If someone wins, suddenly there’s a gap.
You don’t need to be an expert to understand this. Players feel it instinctively.
That’s why people drift past board one during their own games.
They pretend they’re stretching their legs.
They’re not.
They’re checking the weather.
The Quiet Circling
It always looks the same.
Someone finishes writing a move, stands up slowly, and takes a short walk.
They glance at board two.
Then board one.
Then maybe board three on the way back.
Nobody stares for long. That would be rude.
But everyone takes the same quick snapshot.
King safety. Time on the clocks. Who looks uncomfortable.

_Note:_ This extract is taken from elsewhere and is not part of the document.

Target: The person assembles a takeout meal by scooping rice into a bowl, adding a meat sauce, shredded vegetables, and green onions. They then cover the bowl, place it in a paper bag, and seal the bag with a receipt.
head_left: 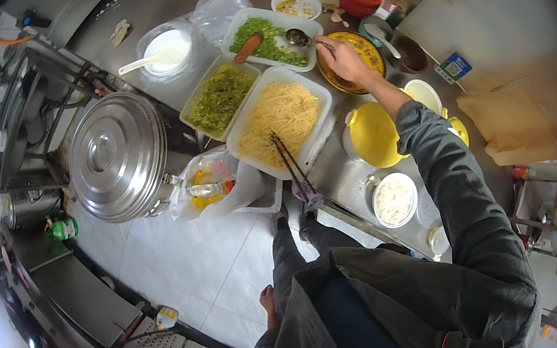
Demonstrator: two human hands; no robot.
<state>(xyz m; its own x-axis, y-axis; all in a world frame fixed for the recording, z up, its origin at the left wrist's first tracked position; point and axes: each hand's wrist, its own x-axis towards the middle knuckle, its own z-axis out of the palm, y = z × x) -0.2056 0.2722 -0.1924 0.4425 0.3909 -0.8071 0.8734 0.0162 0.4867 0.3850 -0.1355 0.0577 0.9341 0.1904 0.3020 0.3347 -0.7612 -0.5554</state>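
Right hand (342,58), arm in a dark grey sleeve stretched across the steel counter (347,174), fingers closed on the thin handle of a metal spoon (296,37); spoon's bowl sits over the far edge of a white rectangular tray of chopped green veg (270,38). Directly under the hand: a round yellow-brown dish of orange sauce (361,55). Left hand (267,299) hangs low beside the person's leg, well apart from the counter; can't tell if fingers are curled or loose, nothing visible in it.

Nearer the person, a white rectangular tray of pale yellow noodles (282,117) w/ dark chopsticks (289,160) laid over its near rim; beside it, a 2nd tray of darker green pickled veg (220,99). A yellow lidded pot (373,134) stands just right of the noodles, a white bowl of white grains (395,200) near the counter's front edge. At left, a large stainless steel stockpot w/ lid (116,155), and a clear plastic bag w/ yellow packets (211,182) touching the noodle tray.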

Then they return to their own board and pretend nothing happened.
Dangerous Thoughts
The problem with watching the top boards is that it plants ideas in your head.
You might see the tournament leader in trouble.
Or your closest rival pushing hard for a win.
Suddenly your own game feels different.
A draw might become attractive.
Or a win might feel necessary.
This is the moment when Swiss tournaments stop being purely about chess positions.
They start being about tournament situations.
And those are harder to ignore.
The Problem With Thinking Like This
Mr Alvarez once said something during a junior event that stuck with me.
“Play the position, not the tournament.”
Easy advice.
Very hard to follow.
Because when you know the standings, and you know who’s winning on board one, it’s almost impossible not to let that information creep into your thinking.
Even if you pretend it doesn’t.
Bus Note
That night on the bus I wrote something slightly embarrassing in the margin of my notebook.
“I walked past board one three times today.”
I told myself it was curiosity.
But if I’m honest, it was something else.
I wanted to know if the tournament was still open.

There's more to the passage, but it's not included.